第100回を迎える「夏の甲子園」
今夏、甲子園球場で開催される「全国高等学校野球選手権大会」は第100回を迎える

今夏、「全国高等学校野球選手権大会」は第100回を迎えた。甲子園球場で開催される高校野球の全国大会は春と夏に開催され、それぞれ「春の甲子園」「夏の甲子園」と呼ばれる。春に開催されるのは正式名称が「選抜高等学校野球大会」で2018年大会は第90回。第100回を迎えるのは夏の甲子園だ。長い歴史の中で繰り広げられてきた名勝負、記憶に残る名選手を振り返る。(ジャーナリスト 戸田一法)

甲子園ではなかった第1回

 高校野球ファンの間では常識だが、夏の大会第1回は1915年「全国中等学校優勝野球大会」の名称で10校が参加。甲子園球場ではなく、大阪の豊中グラウンドで開催された。決勝戦は京都二中(現・鳥羽)と秋田中(現・秋田)の対決となり、延長13回の末、京都二中が栄冠を勝ち取った。

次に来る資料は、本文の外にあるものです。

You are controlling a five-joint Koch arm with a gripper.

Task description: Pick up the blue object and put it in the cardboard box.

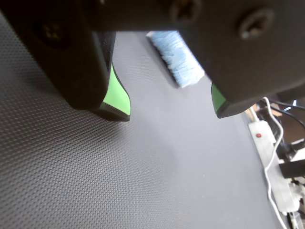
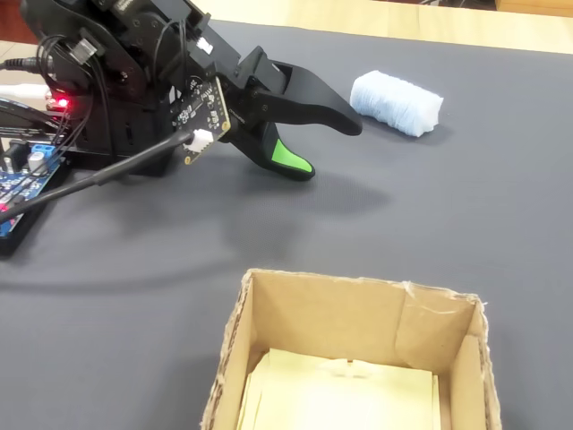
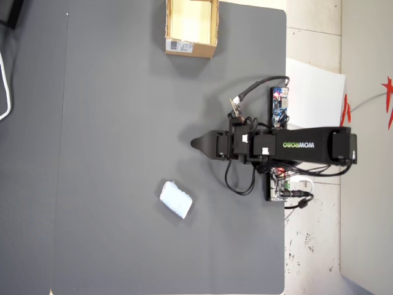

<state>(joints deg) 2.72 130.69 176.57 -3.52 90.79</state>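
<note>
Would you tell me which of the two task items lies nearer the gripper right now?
The blue object: it lies a short way from the gripper, while the cardboard box sits farther off at the mat's edge.

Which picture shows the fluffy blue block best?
The fixed view: the blue block lies whole and close on the dark mat, beyond the claw. The overhead view shows it whole but tiny. In the wrist view the claw's body hides part of it.

Under me a dark grey mat (image 3: 123,153) — pale tiled floor (image 3: 313,37) at the overhead view's right, white sheet (image 3: 316,86) there.
</note>
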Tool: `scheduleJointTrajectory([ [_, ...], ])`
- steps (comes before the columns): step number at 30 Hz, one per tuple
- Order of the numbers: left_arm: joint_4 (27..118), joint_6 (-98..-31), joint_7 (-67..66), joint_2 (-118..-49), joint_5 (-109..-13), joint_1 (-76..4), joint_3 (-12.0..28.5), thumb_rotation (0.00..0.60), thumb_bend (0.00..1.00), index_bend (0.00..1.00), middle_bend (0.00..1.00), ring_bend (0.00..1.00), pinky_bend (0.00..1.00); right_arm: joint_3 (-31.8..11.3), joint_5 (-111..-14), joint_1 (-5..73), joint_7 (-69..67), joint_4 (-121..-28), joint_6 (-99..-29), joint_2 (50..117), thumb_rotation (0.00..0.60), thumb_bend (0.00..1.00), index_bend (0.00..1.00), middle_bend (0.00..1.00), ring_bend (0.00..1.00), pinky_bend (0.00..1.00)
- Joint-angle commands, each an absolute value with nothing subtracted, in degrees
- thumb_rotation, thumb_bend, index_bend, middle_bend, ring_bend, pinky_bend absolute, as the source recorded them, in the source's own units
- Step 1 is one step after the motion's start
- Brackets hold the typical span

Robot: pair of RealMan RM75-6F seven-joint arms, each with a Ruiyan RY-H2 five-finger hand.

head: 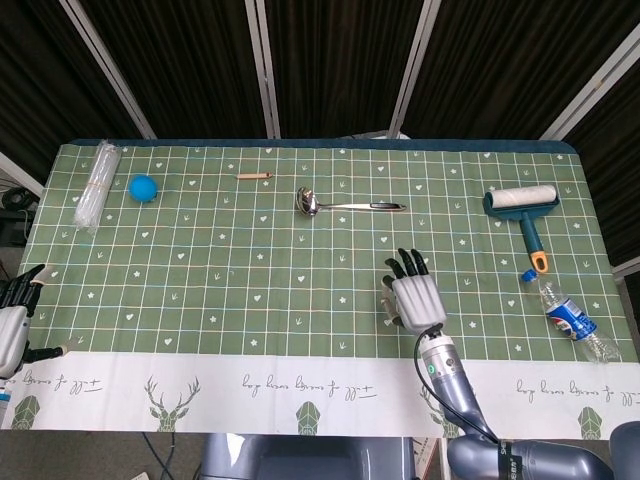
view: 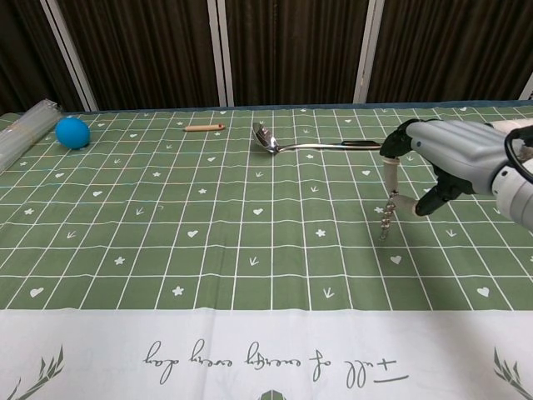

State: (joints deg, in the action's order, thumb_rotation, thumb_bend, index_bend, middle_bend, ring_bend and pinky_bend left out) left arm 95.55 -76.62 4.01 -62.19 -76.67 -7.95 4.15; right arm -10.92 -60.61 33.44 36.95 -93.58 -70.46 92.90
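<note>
A: Start at the left; what's there?

B: The left robot hand (head: pixel 14 318) sits at the worktop's (head: pixel 200 290) left edge, fingers apart, holding nothing; beyond it lie one clear plastic roll (head: pixel 96 186), one blue ball (head: pixel 143 187) and one small wooden stick (head: pixel 253 176); mid-worktop lies one metal ladle (head: pixel 345 205), handle pointing right.

A: And the corkscrew?

B: One corkscrew (view: pixel 390 198), pinched in the right robot hand (head: pixel 417 298); in the chest view it hangs just below and left of the palm, long axis near upright, spiral down, its tip just above or on the cloth, I cannot tell which.

A: Which hand is nearer?

B: The right one, plainly; the left is well apart, across the worktop.

A: Further right?

B: One lint roller (head: pixel 525 213), handle towards the near edge; just beside its end, one plastic bottle (head: pixel 571 322) on its side.
</note>
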Motion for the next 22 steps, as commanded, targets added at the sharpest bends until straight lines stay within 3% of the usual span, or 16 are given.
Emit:
scheduleJointTrajectory([
  [1,95.6,-76.6,4.1,-62.2,-76.7,-8.0,4.1,0.600,0.04,0.00,0.00,0.00,0.00,-11.0,-60.5,33.5,37.1,-93.4,-70.5,92.9,0.600,0.41,0.58,0.18,0.00,0.03],
  [22,95.8,-76.5,4.2,-62.1,-76.6,-7.9,4.2,0.600,0.04,0.00,0.00,0.00,0.00,-10.8,-59.5,33.7,37.4,-92.9,-70.4,93.3,0.600,0.42,0.58,0.18,0.00,0.03],
])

 甲子園が会場になったのは、第10回大会の1924年から。例外は第28回大会(1946年)で甲子園がGHQに接収されていたため、阪急西宮球場で開催。出場校を増やした第40回記念大会(1958年)と第45回記念大会(1963年)は甲子園球場と西宮球場を併用したが、甲子園で試合ができなかった高校から「不公平」と批判が上がり、これ以降は甲子園で行われるようになった。

 高校球児や関係者にとって、春と夏の甲子園大会はただの全国大会ではなく、甲子園はやはり「聖地」であり、「憧れ」なのだ。

語り継がれる名勝負

 第19回大会(1933年)の準決勝は、東海代表の中京商(愛知、現・中京大付属中京)対兵庫県代表の県立明石中(現・明石)が対戦。24回まで両チームの投手が1点も与えない死闘となった。25回裏、中京商が1点を奪い、1-0でサヨナラ勝ちしたが、継ぎ足されたスコアボードにずらりと「0」が並ぶモノクロ写真をご覧になったことがある方も多いと思う。延長25回は、県予選、春・夏の大会を通じて高校野球史上最長記録で、おそらく今後も破られることはないだろう。